И тем не менее, взрыв антипольских настроений в разнородных слоях русского общества, интенсивность мифотворчества (как профессионального, так и дилетантского) на тему цивилизационной вражды между Россией и Польшей оказались заметно сильнее, чем при Николае I. Кажущаяся неадекватность "русского" восприятия событий созданной поляками непосредственной угрозе расценивается нередко историками как доказательство особой агрессивности русского национализма. Так, автор недавнего польского исследования пишет о царившем в России в 1863 г. "настроении истеричного страха", который "позволял трактовать неравный бой одной из мощнейших европейских армий против ополчения интеллигентской, шляхетской и ремесленной молодежи в категориях смертельной схватки, от которой могли зависеть судьбы всей империи".7
В чем же были причины такой революции полонофобии в 1863 г.? Мне кажется неверным искать ответ на этот вопрос, исходя из представления вообще об этнических фобиях как какой-то изначально данной, самодостаточной и "исчислимой" субстанции национального менталитета, развивающейся по собственным внутренним законам, сегодня спонтанно убывающей, завтра прибывающей и т.д. Полагаю уместным процитировать здесь слова издателя «Северной пчелы» и осведомителя IIIОтделения Ф.В. Булгарина - поляка по происхождению, но верного слуги имперской власти. Еще в 1828 г., рассуждая о перспективах интеграции поляков в российский государственный организм, он высказал небесспорную, но смелую и плодотворную – по крайней мере, для позднейших исследователей – мысль: «Под именем России они [поляки] воображают себе какой-то фантом,привидение, от которого произошли все бедствия Польши, и за долг и честь почитают не любить России. … [Но] ненависть к России существует в одном воображении, есть следствием политических правил, а не сердечных побуждений».8Перефразируя, я сказал бы, что ненависть поляков к России оставляла у Булгарина впечатление некоторой искусственности, натяжки, навязчивого сценария, соблюдения обязательств поневоле.

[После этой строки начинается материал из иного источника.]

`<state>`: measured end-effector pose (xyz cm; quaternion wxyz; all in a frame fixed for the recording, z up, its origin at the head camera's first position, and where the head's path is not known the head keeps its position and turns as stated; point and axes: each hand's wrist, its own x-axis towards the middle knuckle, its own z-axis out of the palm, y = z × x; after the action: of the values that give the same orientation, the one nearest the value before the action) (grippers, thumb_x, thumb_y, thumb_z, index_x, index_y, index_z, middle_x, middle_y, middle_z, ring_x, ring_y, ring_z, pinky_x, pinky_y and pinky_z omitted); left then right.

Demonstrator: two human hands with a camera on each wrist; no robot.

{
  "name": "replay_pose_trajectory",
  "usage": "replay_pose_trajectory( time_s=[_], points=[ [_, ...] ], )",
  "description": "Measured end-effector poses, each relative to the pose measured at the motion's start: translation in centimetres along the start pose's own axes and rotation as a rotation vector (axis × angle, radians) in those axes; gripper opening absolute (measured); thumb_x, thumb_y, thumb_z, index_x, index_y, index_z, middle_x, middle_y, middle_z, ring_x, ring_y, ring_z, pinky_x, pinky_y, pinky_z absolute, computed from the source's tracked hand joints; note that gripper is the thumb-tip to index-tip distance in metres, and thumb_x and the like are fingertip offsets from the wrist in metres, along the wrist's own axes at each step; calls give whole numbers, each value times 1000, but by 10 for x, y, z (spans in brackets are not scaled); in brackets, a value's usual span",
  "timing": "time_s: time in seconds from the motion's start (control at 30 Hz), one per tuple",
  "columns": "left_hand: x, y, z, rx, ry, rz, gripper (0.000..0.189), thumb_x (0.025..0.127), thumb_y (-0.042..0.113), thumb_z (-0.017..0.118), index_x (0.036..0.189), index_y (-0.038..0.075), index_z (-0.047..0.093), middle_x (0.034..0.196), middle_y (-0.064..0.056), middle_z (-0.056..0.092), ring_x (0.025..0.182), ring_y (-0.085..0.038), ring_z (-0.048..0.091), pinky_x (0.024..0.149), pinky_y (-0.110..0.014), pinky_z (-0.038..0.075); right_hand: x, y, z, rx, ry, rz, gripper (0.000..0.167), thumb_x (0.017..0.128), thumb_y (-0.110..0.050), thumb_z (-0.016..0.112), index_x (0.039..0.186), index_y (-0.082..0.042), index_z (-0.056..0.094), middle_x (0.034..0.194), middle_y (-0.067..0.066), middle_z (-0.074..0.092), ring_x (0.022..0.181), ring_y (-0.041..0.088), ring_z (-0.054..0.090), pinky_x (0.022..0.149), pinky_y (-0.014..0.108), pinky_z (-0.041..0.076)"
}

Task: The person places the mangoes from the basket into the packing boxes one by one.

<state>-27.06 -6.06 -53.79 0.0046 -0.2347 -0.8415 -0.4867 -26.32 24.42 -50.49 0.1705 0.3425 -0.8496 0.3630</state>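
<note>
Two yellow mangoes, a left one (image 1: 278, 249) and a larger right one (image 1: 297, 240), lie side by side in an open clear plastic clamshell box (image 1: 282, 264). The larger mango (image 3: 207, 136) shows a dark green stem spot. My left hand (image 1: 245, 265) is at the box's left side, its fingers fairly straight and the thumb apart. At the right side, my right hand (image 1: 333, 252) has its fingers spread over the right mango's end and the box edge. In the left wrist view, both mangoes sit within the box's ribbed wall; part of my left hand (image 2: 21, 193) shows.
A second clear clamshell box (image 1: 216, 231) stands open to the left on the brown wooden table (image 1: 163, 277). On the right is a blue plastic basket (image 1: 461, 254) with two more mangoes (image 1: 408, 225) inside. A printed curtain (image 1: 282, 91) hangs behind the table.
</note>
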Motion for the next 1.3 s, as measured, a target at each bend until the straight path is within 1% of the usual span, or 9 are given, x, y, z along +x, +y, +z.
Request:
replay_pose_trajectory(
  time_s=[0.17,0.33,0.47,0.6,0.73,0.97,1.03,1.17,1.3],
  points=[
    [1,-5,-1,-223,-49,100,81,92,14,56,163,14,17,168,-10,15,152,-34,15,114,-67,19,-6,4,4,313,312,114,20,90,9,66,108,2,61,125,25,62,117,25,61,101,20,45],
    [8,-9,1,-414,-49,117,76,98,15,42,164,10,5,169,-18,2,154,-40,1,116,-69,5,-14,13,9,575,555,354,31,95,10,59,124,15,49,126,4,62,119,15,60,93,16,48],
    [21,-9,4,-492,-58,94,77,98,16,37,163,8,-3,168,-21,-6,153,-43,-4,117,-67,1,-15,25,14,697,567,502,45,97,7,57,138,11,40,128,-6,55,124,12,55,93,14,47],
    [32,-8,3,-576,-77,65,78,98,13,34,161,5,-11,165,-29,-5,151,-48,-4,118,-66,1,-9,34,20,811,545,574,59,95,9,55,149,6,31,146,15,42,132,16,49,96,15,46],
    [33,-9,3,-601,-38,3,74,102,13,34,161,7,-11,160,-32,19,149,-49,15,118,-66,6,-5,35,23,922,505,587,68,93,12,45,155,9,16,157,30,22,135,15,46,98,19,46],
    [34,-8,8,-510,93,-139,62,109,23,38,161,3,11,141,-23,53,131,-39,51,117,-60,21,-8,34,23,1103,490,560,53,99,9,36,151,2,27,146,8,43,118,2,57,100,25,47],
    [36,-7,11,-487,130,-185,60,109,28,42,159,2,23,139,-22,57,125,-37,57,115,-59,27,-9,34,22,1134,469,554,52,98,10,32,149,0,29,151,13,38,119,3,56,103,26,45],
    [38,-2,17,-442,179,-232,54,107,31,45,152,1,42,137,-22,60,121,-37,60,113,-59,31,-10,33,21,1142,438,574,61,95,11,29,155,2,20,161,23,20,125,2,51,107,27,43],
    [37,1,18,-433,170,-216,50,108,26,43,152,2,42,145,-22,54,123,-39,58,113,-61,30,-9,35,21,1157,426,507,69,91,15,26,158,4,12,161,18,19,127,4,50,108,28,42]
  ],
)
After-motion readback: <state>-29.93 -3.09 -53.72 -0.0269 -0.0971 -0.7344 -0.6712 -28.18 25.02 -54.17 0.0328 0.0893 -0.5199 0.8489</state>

С тем же, если не большим (что не значит полным!), основанием это замечание можно отнести к феномену, обратному польской русофобии. Это и есть та гипотеза, проверке которой посвящена данная статья. Полонофобия в имперской России будет рассмотрена как управляемый и направляемый процесс, но не самодовлеющее порождение массового сознания/подсознания. Она, как видится мне, не столько питала стихийной энергией ненависти русский национализм, сколько целенаправленно конструировалась более или менее националистически ориентированными деятелями. Мерой ее динамики предлагается считать степень чувствительности культивируемых на известный момент стереотипов поляка к социальным и политическим проблемам общеимперского масштаба.
Ниже будет освещен лишь один из аспектов подобной стратегии полонофобии - манипулирование стереотипами Польши и поляка в деятельности бюрократов и публицистов, чьей ближайшей задачей было придание имперской власти в зоне русско-польского этнокультурного фронтира более современного национального обличья, утверждение ее русскости. Я вполне осознаю, что предлагаемый ракурс анализа довольно узок и тематически и географически. Как бы то ни было, именно этот угол зрения дает возможность уловить движение столь эфемерной материи, какой были и являются этностереотипы, избегая интуитивных генерализаций и опираясь на привычные для историка первичные эмпирические источники.